Reading this after finishing the behemoth that was The Terror, I’m struck by how fast everything happens. Perhaps my perspective has been skewed by Dan Simmons’ plodding monster, but it feels as though events and elements in Pirate Latitudes have scarcely been introduced before they’re over and done with. This does make it easy to get into, and several hundred pages will fly past without the reader noticing. Which, really, is good thriller writing, and that’s what Crichton was always known for. There’s no question that Pirate Latitudes, for the first half at least, is a breezy and more-ish read. Wanting to write the best damn swashbuckling adventure, with all the trimmings (and all the clichés) is a pretty worthy goal, in my opinion.

Except that Crichton is better than this. He has been, he can be. The book doesn’t quite have the feel of his other books: it lacks the in-depth research and scene-setting that drags you into the worlds he creates. It lacks believability and immersion. It’s more like a cheesy Hollywood version of the golden age of piracy: enjoyable for sure, but Crichton’s gift was to create factually-accurate  (well…within reason) worlds and still deliver rousing adventures that educated as well as enterted, and seeing him do this with a pirates-of-the-Caribbean setting would have been amazing. Every now and then he reminds you of what he’s usually like: there are dollops of info-tainment that briefly flesh out the pirates’ world, such as when we learn how cannons were operated or how Jamaican courts were run. But these are exceptions.

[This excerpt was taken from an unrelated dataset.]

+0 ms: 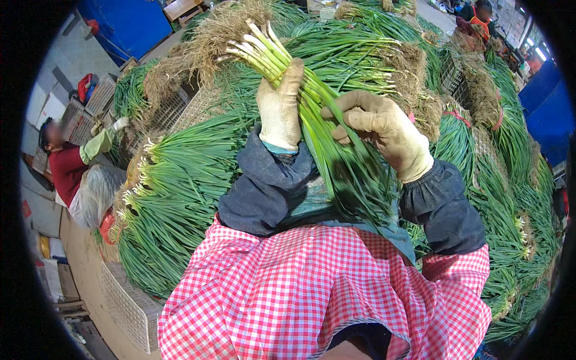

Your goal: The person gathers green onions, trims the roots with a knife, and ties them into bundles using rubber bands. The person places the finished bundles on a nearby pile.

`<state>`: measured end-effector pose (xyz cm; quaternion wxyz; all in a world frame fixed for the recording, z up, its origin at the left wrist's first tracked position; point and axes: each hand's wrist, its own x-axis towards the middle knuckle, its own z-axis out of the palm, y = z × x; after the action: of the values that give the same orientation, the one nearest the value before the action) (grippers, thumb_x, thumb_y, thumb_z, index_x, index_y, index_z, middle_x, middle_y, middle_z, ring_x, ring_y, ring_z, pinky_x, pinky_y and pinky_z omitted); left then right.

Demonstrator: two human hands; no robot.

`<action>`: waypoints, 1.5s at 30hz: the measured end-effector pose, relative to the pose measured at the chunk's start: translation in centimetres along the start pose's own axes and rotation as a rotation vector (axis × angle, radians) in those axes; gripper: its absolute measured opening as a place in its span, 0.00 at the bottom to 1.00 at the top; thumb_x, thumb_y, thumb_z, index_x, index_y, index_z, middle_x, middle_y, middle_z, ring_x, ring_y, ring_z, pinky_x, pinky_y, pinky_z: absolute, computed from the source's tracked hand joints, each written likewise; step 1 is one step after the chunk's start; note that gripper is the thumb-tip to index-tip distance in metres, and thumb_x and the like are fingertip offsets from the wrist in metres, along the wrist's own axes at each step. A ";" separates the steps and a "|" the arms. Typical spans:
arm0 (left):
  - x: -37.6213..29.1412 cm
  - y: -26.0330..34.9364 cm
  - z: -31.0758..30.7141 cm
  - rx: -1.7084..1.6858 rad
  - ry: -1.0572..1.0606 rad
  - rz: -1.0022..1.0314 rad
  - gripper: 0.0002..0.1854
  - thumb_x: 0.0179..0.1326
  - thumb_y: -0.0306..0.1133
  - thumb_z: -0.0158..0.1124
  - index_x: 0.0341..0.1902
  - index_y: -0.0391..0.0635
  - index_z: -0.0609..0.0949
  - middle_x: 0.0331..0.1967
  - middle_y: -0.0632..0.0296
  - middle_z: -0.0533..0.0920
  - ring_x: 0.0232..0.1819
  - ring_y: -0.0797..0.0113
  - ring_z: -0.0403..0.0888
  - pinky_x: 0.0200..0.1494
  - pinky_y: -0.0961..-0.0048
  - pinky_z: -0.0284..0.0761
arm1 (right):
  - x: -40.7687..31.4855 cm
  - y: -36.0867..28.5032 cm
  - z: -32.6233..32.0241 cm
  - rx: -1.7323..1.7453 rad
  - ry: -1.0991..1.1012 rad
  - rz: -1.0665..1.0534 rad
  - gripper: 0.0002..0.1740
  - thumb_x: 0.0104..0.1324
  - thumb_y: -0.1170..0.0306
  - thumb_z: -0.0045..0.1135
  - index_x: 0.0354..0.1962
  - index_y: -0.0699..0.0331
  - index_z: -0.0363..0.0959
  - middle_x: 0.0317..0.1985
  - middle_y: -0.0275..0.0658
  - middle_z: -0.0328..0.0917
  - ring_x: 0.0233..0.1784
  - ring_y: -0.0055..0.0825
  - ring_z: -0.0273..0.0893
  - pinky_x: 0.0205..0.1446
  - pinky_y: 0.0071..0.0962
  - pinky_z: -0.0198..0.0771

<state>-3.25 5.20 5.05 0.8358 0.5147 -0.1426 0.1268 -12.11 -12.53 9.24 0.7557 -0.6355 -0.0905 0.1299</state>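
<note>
A bunch of green garlic slants across the middle of the view, its pale stem ends towards the upper left and its leaves hanging over my lap. My left hand, in a cream work glove, is closed around the stems with the thumb on top. Fibrous brown roots spread beyond the stem ends. Gloved alike, my right hand pinches a flat green leaf of the bunch between thumb and fingers. Its other fingers are curled, and its palm side is partly hidden.
Piled green garlic lies at left, more bunches ahead and at right, some bound with red ties. A plastic crate stands lower left. One person sits at left, another is far right.
</note>
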 end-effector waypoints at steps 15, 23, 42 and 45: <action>0.1 0.5 -0.7 -0.536 -0.242 -0.297 0.21 0.64 0.38 0.73 0.51 0.36 0.77 0.37 0.57 0.82 0.32 0.65 0.83 0.34 0.66 0.82 | 2.5 -0.9 -4.8 -0.816 0.255 -0.383 0.41 0.66 0.71 0.55 0.76 0.64 0.54 0.76 0.49 0.61 0.78 0.38 0.61 0.80 0.39 0.54; 2.2 2.3 -6.1 -0.970 -0.315 -0.534 0.19 0.70 0.45 0.64 0.45 0.37 0.83 0.35 0.52 0.88 0.33 0.62 0.88 0.39 0.66 0.86 | 4.4 5.2 3.8 -0.052 -0.259 -0.123 0.29 0.71 0.61 0.57 0.64 0.69 0.67 0.56 0.40 0.78 0.53 0.27 0.77 0.58 0.28 0.72; -3.5 9.5 -42.6 -0.228 0.797 -0.384 0.17 0.66 0.43 0.62 0.53 0.49 0.81 0.37 0.53 0.85 0.29 0.54 0.84 0.35 0.53 0.85 | 14.4 21.9 17.7 -0.321 -0.702 0.171 0.37 0.70 0.66 0.64 0.71 0.70 0.59 0.61 0.40 0.76 0.61 0.28 0.72 0.68 0.28 0.65; -2.9 11.6 -47.2 0.049 0.898 -0.354 0.24 0.63 0.44 0.64 0.62 0.50 0.81 0.52 0.48 0.83 0.52 0.55 0.83 0.60 0.58 0.77 | 13.9 24.9 15.7 -0.263 -0.621 0.198 0.31 0.72 0.62 0.64 0.66 0.69 0.67 0.56 0.38 0.79 0.59 0.24 0.73 0.65 0.27 0.67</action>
<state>-5.05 52.41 -6.74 0.8111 0.4451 0.3251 0.1958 -5.67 10.42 -12.95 0.5874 -0.6634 -0.2698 0.3770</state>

Another problem is that Crichton really seems to run out of steam about halfway. There is quite a lot of buildup to the Mantanceros raid, but once the characters get there, things begin to move so fast that it just seems silly. Encounters with a giant squid and some cannibals are dealt with so fast, and without fleshing-out, that they might as well not have happened. We never feel like the characters are in any danger. The cannibals themselves are portrayed as stereotypically as possible, and Crichton’s sole research into their habits and culture seems to have come from Saturday-morning cartoons. I’m frankly surprised that he didn’t write that one of them had a bone though his nose or something.

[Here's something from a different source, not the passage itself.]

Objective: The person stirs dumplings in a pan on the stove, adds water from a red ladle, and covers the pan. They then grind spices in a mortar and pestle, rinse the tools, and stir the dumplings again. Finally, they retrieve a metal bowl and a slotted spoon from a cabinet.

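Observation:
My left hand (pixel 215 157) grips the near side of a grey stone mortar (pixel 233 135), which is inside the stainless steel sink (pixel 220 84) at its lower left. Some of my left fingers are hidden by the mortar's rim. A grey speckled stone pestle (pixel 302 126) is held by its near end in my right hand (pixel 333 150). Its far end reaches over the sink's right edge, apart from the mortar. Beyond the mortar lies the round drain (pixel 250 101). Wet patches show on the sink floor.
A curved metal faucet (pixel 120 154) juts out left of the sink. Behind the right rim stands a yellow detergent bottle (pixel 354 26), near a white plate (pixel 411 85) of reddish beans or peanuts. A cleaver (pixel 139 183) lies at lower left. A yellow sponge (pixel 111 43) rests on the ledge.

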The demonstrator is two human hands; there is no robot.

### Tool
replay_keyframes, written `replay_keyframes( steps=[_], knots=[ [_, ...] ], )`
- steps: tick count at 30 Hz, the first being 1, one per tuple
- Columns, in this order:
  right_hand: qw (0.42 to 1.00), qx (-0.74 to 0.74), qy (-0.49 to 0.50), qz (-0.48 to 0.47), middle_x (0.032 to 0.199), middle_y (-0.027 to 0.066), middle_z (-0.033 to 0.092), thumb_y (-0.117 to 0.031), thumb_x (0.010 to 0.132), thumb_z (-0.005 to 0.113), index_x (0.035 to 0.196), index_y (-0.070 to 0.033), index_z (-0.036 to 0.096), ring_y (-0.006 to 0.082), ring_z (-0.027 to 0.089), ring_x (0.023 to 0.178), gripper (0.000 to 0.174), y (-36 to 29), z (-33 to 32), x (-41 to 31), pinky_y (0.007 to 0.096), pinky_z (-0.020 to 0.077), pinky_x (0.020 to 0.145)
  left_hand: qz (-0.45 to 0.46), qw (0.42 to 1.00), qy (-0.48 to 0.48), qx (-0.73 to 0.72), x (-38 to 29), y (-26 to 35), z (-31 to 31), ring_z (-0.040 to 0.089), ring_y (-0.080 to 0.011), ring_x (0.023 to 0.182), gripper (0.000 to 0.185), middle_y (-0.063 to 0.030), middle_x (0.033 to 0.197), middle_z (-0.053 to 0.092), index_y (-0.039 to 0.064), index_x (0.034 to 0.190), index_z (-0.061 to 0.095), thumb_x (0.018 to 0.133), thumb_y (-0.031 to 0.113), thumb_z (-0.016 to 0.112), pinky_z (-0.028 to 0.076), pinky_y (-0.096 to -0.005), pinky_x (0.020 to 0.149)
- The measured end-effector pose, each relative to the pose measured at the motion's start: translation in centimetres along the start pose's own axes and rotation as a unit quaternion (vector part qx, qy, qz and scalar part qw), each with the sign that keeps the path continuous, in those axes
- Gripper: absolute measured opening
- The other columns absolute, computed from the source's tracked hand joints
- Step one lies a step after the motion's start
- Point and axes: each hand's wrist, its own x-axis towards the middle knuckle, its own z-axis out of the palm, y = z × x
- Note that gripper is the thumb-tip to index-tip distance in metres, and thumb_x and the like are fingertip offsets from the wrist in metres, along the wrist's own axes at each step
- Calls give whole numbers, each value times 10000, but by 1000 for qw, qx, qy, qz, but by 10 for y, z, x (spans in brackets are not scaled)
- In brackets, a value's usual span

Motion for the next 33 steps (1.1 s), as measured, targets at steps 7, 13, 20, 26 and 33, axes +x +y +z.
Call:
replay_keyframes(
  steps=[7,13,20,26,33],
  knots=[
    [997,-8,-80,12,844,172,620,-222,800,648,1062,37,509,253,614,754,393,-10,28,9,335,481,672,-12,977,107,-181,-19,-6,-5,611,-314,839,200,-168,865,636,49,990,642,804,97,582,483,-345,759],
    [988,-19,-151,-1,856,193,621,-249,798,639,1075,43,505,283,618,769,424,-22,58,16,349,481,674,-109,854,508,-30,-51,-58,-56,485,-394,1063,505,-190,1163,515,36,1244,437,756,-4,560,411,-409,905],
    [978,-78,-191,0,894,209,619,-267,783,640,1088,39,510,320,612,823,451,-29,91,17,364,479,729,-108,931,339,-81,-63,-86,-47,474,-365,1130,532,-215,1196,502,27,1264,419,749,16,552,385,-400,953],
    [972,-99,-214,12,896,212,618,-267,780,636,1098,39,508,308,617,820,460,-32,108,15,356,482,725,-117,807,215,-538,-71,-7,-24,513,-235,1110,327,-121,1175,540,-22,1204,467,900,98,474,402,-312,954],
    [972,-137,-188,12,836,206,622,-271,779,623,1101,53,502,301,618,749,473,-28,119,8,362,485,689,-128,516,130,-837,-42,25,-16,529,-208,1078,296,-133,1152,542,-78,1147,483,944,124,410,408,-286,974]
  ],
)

As for the characters, they are even more flat than usual for Crichton. Hunter is an outrageous parody of a manly-man male lead. His constant roguish cheek and acts of derring-do had me picturing him as Errol Flynn. Women throughout the book are either whores or helpless, except the amazing eye girl, who dresses like a man and is merely there to full out the ‘ragtag band’. All women in the book are of course in love with Hunter, and need frequent rescuing by him from being raped by other men. The book finishes with a scheme by Hunter that makes absolutely deplorable use of a woman’s charms (and body).

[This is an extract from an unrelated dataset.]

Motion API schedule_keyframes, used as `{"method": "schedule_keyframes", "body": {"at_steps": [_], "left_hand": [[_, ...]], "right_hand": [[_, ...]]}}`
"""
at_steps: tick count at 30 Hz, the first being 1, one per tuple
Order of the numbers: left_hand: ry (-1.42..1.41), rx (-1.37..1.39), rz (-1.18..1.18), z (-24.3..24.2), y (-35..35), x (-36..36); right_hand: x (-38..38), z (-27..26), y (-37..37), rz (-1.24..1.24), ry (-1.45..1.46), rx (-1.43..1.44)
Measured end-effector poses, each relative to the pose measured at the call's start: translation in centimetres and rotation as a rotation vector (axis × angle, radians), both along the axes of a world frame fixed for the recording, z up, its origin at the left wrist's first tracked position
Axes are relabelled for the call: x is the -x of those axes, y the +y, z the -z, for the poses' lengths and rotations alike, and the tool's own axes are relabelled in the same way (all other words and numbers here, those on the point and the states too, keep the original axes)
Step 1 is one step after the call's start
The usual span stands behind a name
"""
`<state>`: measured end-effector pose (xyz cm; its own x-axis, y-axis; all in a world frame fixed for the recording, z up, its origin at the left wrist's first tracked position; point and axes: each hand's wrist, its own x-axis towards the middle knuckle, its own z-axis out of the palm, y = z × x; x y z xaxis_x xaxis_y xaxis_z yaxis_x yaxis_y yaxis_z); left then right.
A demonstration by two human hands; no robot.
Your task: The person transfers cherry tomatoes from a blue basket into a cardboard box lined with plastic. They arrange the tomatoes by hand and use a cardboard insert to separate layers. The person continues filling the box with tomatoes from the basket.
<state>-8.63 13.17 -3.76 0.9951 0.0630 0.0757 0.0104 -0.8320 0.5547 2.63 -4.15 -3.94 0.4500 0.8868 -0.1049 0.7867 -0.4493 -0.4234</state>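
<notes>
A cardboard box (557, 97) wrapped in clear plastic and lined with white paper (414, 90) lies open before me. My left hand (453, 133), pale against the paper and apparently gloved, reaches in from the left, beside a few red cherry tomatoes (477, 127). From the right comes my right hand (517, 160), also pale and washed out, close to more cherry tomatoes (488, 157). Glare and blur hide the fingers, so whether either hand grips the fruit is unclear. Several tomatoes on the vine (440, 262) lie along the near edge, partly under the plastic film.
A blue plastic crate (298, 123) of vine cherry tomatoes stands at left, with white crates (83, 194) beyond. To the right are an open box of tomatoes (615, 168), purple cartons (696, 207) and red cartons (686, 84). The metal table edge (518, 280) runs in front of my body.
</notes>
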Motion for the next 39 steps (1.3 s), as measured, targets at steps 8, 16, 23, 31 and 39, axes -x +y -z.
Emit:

Don't act like you don't want him.
All of which adds to the suspicion that this is an old book of Crichton’s, and not perhaps one that he would have chosen to be published now. It reads like the work of an able but unoriginal thriller writer from the 70s. So, worth checking out? Eh… maybe. I will say that it made me hungry for more (and better-written) pirate material. Evidently, just enough of the old Crichton magic seeped through to get me interested in the genre, which was a hallmark of his greater works.